_WORK INSTRUCTIONS_: Starting with the line that contains "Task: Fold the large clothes", copy every remaining line of the data below exactly, the last one included.

^^^^^^^^^^^^^^^^

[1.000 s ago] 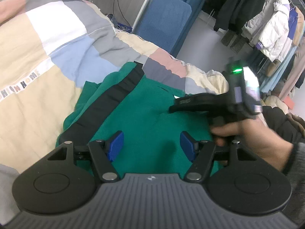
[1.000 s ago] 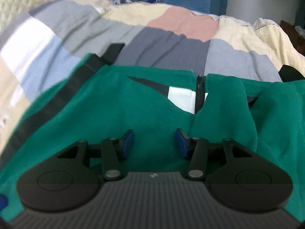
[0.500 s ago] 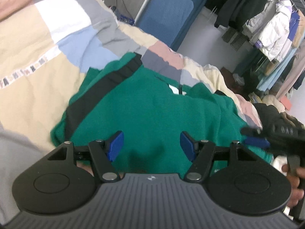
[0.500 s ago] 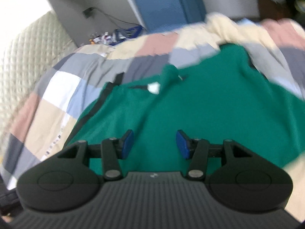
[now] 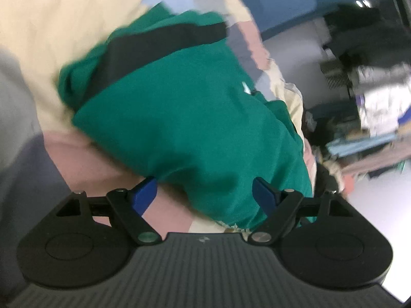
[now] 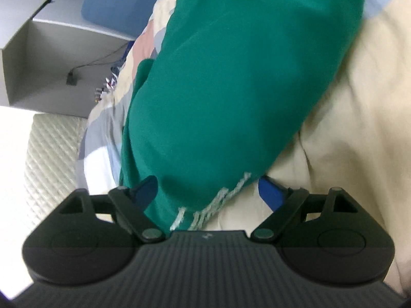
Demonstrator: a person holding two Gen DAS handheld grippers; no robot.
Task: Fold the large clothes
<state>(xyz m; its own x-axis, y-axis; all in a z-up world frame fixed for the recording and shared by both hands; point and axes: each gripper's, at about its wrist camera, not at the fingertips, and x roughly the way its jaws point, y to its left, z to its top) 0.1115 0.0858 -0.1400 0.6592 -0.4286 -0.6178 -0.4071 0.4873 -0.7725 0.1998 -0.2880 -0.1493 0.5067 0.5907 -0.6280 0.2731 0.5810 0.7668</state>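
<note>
A green garment (image 5: 179, 107) with a black band (image 5: 154, 43) lies folded on a patchwork quilt (image 5: 64, 20). My left gripper (image 5: 204, 195) hovers at its near edge, jaws opening wide, the green hem lying between the blue pads without being pressed. In the right wrist view the same green garment (image 6: 231, 77) fills the middle, with a frayed pale hem (image 6: 221, 202) at its near corner. My right gripper (image 6: 208, 190) straddles that corner, jaws opening, pads not pressing the cloth.
The quilt (image 6: 359, 128) covers a bed with a quilted cream headboard (image 6: 51, 154). A blue chair (image 6: 115, 7) and a grey shelf with a cable (image 6: 51, 59) stand beyond the bed. Hanging clothes (image 5: 372, 97) blur at the right of the left wrist view.
Both grippers have rolled and dropped to the garment's near edge, the right one swinging far sideways. Both sets of jaws stand wider than before. The right gripper has left the left wrist view.
</note>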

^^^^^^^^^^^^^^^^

_TASK OUTPUT_:
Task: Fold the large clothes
<state>(xyz m; its own x-axis, y-axis; all in a z-up world frame fixed for the recording and shared by both hands; point and axes: each gripper's, at about its wrist camera, not at the fingertips, and x roughly the way its jaws point, y to its left, z to its top) 0.1115 0.0858 -0.1400 0.6592 -0.4286 -0.6178 -0.4071 0.4873 -0.7725 0.1998 -0.2880 -0.1493 0.5067 0.5907 -0.6280 0.2731 0.5810 0.7668</state>
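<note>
A green garment (image 5: 179, 107) with a black band (image 5: 154, 43) lies folded on a patchwork quilt (image 5: 64, 20). My left gripper (image 5: 204, 195) hovers at its near edge, jaws opening wide, the green hem lying between the blue pads without being pressed. In the right wrist view the same green garment (image 6: 231, 77) fills the middle, with a frayed pale hem (image 6: 221, 202) at its near corner. My right gripper (image 6: 208, 190) straddles that corner, jaws opening, pads not pressing the cloth.
The quilt (image 6: 359, 128) covers a bed with a quilted cream headboard (image 6: 51, 154). A blue chair (image 6: 115, 7) and a grey shelf with a cable (image 6: 51, 59) stand beyond the bed. Hanging clothes (image 5: 372, 97) blur at the right of the left wrist view.
Both grippers have rolled and dropped to the garment's near edge, the right one swinging far sideways. Both sets of jaws stand wider than before. The right gripper has left the left wrist view.
</note>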

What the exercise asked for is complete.